[Recorded data]
★ ★ ★ ★ ★ ★ ★

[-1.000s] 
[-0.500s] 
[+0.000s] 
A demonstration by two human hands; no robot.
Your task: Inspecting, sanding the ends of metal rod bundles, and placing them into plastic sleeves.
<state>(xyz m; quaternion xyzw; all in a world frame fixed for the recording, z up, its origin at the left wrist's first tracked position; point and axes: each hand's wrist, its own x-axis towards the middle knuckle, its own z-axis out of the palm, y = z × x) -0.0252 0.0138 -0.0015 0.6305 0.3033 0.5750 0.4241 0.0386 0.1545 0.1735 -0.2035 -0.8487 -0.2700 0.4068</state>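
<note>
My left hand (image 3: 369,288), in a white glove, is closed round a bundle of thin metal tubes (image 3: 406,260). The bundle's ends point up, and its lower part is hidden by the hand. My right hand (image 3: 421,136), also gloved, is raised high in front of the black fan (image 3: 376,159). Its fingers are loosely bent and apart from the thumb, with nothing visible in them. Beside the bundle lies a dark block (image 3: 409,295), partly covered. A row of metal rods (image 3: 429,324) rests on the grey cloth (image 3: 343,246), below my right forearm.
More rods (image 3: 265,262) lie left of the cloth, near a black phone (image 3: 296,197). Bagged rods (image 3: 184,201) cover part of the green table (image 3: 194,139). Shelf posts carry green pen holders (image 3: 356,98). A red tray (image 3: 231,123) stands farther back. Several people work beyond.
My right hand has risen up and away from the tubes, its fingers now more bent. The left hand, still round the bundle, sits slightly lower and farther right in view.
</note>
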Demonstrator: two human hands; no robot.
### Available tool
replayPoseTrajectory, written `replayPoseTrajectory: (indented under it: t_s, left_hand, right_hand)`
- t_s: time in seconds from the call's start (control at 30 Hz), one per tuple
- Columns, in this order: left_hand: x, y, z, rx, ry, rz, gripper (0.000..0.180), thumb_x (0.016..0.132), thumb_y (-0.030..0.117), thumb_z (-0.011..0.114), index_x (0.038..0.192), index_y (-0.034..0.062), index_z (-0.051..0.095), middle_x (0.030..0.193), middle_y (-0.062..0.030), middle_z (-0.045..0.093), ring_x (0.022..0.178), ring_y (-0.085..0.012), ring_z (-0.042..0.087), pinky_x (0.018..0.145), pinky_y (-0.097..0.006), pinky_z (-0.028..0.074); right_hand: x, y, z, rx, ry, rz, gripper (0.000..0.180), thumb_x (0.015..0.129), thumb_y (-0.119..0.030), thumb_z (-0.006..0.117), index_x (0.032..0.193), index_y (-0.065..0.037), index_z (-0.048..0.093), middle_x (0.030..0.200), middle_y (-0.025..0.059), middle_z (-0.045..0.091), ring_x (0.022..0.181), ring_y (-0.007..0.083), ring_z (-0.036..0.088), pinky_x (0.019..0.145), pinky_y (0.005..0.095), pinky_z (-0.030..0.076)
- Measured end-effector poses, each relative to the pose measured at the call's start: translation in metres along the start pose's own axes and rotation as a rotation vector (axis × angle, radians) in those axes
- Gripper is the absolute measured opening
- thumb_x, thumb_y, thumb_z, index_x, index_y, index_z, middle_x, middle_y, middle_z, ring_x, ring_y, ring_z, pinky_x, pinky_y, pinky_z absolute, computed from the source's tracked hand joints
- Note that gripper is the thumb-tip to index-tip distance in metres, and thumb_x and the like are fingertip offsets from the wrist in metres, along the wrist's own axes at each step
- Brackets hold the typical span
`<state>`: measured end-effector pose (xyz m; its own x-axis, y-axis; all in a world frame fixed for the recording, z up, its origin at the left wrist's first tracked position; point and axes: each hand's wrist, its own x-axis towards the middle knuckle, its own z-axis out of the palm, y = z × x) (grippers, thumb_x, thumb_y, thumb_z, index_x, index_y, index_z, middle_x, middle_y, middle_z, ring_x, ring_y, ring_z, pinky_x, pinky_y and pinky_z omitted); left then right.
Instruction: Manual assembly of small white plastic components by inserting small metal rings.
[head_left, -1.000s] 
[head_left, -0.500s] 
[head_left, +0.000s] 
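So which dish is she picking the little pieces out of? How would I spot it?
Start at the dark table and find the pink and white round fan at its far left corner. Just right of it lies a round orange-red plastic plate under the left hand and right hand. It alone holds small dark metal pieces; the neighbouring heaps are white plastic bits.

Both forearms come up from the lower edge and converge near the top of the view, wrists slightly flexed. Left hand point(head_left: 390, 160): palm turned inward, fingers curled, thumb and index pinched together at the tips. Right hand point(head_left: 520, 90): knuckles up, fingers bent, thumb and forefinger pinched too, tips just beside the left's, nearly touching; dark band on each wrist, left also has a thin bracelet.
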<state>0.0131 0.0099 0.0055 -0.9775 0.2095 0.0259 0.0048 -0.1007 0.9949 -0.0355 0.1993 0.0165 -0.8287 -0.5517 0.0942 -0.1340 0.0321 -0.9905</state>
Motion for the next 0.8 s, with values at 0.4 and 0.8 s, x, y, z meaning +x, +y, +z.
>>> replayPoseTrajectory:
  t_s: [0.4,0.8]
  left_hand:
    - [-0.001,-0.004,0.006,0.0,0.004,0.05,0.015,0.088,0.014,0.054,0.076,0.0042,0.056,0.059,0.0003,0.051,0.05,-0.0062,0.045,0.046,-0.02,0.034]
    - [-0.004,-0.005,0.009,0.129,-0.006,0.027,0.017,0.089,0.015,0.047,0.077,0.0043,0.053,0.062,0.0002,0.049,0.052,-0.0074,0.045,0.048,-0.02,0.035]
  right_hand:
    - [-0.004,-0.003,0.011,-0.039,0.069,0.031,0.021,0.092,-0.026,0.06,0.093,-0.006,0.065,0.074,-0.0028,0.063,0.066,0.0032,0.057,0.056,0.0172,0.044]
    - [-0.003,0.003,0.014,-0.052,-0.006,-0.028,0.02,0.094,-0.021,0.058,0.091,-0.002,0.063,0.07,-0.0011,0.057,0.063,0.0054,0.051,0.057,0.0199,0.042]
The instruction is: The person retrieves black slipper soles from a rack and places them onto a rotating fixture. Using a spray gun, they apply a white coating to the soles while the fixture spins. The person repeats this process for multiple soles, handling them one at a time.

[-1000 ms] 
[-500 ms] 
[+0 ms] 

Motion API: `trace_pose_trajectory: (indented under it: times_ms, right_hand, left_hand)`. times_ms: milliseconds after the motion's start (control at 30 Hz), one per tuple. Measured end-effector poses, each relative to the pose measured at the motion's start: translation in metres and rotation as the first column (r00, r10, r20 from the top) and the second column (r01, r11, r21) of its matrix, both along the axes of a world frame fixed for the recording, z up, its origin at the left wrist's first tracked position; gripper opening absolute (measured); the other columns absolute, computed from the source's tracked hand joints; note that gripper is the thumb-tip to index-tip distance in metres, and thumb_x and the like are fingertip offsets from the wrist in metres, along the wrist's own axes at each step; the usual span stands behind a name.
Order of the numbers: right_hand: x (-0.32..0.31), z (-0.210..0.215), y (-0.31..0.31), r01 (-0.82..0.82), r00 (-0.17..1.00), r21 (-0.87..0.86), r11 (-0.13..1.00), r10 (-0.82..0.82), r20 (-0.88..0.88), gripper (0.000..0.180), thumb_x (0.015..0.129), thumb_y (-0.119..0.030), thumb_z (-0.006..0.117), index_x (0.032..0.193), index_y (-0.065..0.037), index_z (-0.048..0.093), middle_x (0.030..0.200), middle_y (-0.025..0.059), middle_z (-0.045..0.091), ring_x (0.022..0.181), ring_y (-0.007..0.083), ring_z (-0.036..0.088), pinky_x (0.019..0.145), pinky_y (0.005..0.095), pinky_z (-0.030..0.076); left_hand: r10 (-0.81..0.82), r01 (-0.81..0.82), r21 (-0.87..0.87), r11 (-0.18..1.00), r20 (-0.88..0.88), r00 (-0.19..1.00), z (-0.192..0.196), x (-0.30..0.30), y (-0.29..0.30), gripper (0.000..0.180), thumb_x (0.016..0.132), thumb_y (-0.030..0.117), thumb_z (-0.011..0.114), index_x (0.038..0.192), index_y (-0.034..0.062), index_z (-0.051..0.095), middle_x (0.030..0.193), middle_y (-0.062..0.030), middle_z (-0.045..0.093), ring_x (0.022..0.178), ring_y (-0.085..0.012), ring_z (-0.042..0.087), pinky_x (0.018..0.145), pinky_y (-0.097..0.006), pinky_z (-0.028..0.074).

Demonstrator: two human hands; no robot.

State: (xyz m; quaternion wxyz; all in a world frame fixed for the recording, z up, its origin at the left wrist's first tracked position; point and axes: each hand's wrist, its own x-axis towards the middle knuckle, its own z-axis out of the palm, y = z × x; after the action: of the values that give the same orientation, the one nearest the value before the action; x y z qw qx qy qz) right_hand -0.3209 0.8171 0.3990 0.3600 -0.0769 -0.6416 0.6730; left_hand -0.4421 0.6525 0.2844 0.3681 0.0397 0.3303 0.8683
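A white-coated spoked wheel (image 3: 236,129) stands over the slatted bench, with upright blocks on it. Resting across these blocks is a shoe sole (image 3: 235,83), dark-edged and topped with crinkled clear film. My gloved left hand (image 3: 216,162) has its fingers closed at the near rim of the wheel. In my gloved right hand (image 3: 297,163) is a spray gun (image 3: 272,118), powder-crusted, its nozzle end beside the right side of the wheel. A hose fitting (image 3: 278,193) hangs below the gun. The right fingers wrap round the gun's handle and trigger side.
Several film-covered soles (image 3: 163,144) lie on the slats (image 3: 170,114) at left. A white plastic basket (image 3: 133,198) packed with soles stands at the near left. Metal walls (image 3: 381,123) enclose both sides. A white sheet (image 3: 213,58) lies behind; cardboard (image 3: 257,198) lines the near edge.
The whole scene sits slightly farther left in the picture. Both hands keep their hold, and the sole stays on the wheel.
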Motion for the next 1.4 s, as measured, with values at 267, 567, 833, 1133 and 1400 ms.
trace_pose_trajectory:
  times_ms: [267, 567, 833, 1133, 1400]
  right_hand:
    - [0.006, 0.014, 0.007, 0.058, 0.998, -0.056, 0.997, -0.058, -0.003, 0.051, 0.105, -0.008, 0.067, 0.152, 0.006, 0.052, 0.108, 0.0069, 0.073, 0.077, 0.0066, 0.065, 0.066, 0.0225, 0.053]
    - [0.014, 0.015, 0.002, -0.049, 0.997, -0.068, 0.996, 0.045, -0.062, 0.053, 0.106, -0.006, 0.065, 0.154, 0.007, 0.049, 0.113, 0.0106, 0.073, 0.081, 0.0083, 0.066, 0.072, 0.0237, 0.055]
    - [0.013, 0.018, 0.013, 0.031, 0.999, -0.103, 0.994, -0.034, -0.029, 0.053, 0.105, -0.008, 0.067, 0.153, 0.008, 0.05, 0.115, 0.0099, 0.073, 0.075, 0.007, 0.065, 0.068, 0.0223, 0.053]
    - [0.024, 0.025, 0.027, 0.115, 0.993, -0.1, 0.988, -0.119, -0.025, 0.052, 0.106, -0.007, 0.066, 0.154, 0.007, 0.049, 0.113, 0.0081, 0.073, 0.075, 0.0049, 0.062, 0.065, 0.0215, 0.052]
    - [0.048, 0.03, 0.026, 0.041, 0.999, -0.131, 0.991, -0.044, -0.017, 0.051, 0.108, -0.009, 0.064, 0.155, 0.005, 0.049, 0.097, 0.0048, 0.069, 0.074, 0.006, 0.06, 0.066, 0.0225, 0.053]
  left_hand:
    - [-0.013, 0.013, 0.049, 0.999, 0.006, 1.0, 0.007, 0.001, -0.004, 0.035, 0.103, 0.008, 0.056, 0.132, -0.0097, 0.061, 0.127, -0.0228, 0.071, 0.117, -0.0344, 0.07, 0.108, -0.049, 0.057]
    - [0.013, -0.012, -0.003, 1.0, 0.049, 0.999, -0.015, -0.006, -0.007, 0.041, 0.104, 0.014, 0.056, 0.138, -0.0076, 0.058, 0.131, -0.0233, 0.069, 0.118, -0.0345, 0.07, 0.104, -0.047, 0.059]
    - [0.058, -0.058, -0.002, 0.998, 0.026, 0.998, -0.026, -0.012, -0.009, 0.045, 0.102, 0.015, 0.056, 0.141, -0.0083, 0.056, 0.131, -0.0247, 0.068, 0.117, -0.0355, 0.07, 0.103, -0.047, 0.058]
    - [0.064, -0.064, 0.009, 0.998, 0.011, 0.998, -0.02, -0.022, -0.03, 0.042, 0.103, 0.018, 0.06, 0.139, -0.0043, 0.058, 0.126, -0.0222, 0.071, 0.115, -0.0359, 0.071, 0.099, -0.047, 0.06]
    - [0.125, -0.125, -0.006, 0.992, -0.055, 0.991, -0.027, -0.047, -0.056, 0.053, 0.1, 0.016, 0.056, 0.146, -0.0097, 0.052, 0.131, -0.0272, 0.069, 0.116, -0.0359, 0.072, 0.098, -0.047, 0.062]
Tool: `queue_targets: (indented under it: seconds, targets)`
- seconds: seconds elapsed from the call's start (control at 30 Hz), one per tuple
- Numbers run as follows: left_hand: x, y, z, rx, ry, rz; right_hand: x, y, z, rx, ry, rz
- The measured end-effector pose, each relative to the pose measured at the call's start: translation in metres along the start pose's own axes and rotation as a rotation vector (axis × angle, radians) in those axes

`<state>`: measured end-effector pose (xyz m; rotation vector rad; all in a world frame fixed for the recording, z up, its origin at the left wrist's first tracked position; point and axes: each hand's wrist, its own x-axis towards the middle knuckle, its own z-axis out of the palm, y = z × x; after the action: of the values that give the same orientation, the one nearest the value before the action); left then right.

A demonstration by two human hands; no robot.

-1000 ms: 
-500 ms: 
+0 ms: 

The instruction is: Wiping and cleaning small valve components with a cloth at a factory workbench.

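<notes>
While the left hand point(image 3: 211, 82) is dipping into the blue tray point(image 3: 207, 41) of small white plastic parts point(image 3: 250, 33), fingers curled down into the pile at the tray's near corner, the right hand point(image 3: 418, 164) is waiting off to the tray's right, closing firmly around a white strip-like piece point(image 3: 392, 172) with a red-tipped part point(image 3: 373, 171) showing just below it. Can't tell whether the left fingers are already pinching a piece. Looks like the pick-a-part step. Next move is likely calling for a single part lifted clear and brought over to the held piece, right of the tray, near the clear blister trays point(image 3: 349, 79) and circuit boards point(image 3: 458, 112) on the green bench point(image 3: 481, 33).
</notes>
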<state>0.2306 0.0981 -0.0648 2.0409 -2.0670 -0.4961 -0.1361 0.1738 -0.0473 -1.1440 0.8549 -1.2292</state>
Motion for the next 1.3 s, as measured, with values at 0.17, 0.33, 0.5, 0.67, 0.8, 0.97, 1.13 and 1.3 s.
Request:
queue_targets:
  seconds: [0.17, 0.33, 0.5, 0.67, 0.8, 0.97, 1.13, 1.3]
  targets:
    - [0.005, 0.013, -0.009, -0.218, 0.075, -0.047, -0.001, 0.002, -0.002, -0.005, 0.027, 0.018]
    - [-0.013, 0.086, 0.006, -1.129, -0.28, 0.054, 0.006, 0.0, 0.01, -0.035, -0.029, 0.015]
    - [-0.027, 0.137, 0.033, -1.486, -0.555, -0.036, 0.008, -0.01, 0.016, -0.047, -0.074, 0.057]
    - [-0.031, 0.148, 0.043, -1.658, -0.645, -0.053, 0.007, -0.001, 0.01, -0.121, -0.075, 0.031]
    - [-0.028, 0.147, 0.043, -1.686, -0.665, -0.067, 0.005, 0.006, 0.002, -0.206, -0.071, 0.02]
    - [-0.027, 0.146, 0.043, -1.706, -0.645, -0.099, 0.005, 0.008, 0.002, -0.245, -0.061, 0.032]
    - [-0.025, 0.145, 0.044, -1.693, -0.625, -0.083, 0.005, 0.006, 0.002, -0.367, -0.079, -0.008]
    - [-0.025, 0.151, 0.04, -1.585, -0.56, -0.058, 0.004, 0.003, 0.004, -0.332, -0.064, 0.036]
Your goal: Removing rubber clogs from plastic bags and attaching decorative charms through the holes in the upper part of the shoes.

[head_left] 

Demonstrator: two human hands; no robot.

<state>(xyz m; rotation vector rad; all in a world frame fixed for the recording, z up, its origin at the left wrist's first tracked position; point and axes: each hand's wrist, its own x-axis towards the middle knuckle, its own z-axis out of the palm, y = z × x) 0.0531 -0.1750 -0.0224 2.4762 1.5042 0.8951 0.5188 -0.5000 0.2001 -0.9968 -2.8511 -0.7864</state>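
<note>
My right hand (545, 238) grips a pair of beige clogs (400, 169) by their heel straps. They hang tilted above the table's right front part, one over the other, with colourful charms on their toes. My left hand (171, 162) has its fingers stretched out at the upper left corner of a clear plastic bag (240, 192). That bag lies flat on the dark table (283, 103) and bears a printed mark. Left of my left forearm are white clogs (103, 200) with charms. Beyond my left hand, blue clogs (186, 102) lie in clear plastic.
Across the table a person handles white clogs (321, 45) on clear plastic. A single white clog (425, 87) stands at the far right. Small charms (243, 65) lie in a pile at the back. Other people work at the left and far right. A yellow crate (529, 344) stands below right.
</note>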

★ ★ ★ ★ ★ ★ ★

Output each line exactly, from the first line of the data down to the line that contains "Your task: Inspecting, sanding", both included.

[-1.000s] 
[-0.500s] 
[+0.000s] 
A demonstration by two human hands; no robot.
Your task: Inspecting, sanding the ends of metal rod bundles, and placing them into plastic sleeves.

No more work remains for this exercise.